Но спектр значений пушкинского эпиграфа далеко не исчерпан. Так мы пока умолчали о ритме стихотворения, вызывающем, как сказали бы цензоры, "неконтролируемые ассоциации" с агитационной песней Бестужева и Рылеева "Ах, где те острова…". Значению этой ритмической цитаты посвящен чрезвычайно интересный очерк Н. Я. Эйдельмана (1974), видящего "главный смысл этого дальнего, мимолетного художественного воспоминания… в стремлении Пушкина — понять таинственный ход, "черед" истории и судьбы"; "сравнить прежние времена с пришедшей на их место новой, торопящейся эпохой, Занимающейся делом"[134]. Эти безусловно верные суждения, очень точно, на наш взгляд, выявляющие ключевые слова пушкинского стихотворения, могут быть дополнены попыткой проследить путь, которым поэт шел к образу "занимающихся делом".
Для этого нам надо заглянуть в московскую газету "Русский", издававшуюся на закате жизни М. П. Погодиным. Издание не избаловано ныне исследовательским вниманием[135], а зря — в нем немало интересного. Вот в июльских номерах 1868 года публикация давних записей самого издателя — "Вечера у Ивана Ивановича Дмитриева" (рассказы знаменитого, но все же, согласимся, не великого московского поэта казались современникам едва ли не более значительными и достойными быть письменно увековеченными событиями, чем разговоры с Пушкиным или Жуковским). О вечере 9 апреля 1826 года Погодин записал: "Кто‑то из собеседников употребил выражение: надо заниматься делом.

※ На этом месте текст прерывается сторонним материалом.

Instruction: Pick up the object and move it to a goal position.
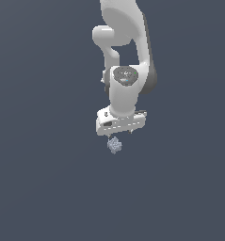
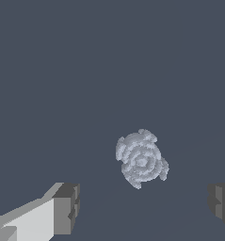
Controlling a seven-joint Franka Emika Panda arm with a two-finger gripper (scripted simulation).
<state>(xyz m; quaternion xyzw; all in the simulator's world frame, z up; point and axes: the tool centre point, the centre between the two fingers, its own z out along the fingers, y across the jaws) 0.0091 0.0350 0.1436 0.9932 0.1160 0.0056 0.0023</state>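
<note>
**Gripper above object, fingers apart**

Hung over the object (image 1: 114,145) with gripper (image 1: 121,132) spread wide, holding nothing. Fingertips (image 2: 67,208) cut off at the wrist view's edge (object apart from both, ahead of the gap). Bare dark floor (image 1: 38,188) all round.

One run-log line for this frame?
phase: pre-grasp | gripper: open, above object | object: not gripped, ahead of fingers | goal: not visible

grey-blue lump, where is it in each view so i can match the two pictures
Exterior view: the lump sits just below the hand, near the picture's centre.
Wrist view: the lump lies ahead of the two open fingertips, apart from both.
Shared landmark: the hand's fingertips.
</note>
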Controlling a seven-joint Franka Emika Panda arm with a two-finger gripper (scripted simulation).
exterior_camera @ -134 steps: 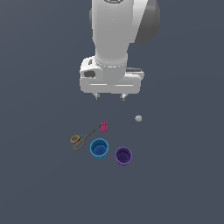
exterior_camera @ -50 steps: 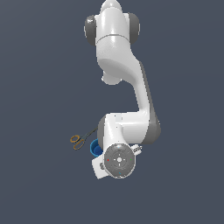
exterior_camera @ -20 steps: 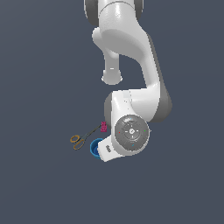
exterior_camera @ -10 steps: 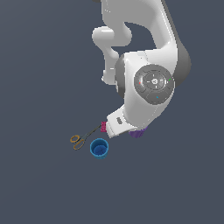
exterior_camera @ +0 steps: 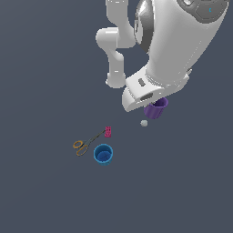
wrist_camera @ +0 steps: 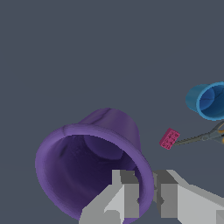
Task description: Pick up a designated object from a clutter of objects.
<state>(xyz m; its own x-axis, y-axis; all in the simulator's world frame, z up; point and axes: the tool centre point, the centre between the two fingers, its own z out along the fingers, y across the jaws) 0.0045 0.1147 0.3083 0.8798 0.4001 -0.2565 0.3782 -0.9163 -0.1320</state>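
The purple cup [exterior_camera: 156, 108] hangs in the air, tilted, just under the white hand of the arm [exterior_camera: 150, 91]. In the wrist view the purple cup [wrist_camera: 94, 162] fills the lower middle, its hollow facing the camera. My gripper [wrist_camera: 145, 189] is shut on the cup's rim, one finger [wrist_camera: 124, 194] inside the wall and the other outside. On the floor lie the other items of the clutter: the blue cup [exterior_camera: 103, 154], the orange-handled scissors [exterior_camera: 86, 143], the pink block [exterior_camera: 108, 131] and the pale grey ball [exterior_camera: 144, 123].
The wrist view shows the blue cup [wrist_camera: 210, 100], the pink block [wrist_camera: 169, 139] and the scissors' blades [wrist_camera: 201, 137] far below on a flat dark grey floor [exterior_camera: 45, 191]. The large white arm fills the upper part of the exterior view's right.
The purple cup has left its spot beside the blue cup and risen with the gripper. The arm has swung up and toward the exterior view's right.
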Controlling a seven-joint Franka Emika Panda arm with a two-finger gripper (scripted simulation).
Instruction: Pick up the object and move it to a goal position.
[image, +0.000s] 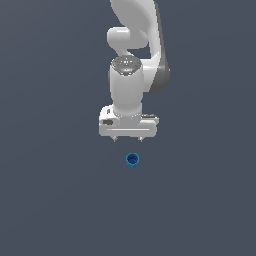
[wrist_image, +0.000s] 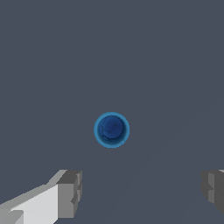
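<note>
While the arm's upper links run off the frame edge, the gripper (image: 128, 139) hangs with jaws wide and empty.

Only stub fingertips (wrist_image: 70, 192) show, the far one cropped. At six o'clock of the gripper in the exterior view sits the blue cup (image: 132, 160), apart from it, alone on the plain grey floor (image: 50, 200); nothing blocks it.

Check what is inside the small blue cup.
The small bright blue round cup shows only a darker blue hollow, nothing in it. What lies beneath its base is covered. The open white claw is apart from it.
</note>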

Каким делом? — заметил Иван Иванович. — Это слово у разных людей имеет разное значение. Вот, например, Вяземский рассказывал мне на днях, что под делом разумеют официанты Английского клуба. Он объехал по обыкновению все балы и все вечерние собрания в Москве и завернул наконец в клуб читать газеты. Сидит он в газетной комнате и читает. Было уже поздно — час второй или третий. Официант начал около него похаживать и покашливать. Он сначала не обратил внимания, но наконец, как тот начал приметно выражать свое нетерпение, спросил:
— Что с тобою?
— Очень поздно, ваше сиятельство!
— Ну так что же?
— Пора спать.
— Да ведь ты видишь, что я не один, и вон там играют еще в карты.
— Да те ведь, ваше сиятельство, дело делают!"
Красноречива дата эпизода — апрель 1826 года, время близящегося к концу следствия, занимающего все мысли Вяземского, — может быть, уже в его рассказе Пушкину было то отмеченное Эйдельманом сопоставление эпох, которое позже подсказало "декабристский" ритм пушкинскому стихотворению, безотзывно перестукивающемуся с ушедшим навсегда временем? Но как бы то ни было, а заключительная строка эпиграфа к первой главе "Пиковой дамы" имела наряду с прямым также и особый смысл, восходящий к кружковому фольклору друзей поэта.